Tomorrow is too busy of a day. There’s an event being put on the Legacy of Life group, but there’s also Surf for the Soul. The current issue is that the times overlap and they’re both on different parts of the island. The Legacy of Life thing is down at Kapi’olani and Surf for the Soul is in Haleiwa. I’m not sure how we can be two places at once, but I haven’t committed to not trying yet. I think it’s really important for your siblings to come and celebrate you with The Legacy of Life, but how often would they get private surf lessons with professional surfers? I guess you’ll find out tomorrow what I ended up doing.

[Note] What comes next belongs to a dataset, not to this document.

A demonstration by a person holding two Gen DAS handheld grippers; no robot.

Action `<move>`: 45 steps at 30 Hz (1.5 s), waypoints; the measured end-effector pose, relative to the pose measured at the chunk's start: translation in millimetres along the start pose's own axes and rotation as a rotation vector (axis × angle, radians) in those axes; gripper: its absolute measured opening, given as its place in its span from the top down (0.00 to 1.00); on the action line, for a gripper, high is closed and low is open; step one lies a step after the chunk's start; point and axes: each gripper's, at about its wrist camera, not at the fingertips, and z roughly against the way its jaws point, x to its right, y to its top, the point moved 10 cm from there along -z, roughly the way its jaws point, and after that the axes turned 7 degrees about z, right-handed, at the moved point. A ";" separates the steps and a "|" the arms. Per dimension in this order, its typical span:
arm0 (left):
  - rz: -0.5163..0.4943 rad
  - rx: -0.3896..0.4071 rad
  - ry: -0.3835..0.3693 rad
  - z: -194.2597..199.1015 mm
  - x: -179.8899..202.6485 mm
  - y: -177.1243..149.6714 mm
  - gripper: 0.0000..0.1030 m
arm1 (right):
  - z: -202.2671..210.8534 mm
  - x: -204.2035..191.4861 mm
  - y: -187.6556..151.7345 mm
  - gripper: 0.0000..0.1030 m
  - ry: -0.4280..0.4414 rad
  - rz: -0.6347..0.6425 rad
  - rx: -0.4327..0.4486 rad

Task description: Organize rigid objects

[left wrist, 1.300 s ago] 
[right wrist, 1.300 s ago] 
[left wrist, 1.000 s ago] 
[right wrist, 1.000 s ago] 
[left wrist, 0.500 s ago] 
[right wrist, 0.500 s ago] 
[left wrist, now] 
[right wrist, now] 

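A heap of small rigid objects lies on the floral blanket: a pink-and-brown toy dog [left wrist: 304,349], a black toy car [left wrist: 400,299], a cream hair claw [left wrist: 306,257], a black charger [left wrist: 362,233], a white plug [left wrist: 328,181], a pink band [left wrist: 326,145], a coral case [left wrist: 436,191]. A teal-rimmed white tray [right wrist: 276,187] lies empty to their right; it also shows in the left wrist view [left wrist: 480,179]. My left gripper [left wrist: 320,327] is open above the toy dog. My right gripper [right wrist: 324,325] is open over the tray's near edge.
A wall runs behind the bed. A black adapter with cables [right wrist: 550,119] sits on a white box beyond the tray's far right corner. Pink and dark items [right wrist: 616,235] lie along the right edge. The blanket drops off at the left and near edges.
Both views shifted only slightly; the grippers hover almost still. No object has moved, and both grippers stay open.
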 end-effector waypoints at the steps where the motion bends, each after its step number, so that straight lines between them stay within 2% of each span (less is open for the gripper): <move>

I’ve told Lucas these past few days that I can’t play around with him anymore because he goes into “Isaiah mode” and gets too serious with fighting back. Now he’s not throwing large things at us or anything, but it’s only not as bad because he’s not as big and as strong as you were yet. He was threatening me today while we played the “cuddles” game that he was going to go into Isaiah Mode, but I quit before that could happen. Just so you know, the cuddle game is exactly what it sounds like. I lay on my bed, cuddle Elijah with one arm, cuddle Lucas with the other, and they try to escape. I’m not sure how it started or why they think it’s so fun, but it’s better then the game where you guys try and cross by bed with blankets. I think you and Lucas were the only two to ever get across the bed though. You were good at creating distractions and staggering when you would go with your siblings. You always caught me off guard.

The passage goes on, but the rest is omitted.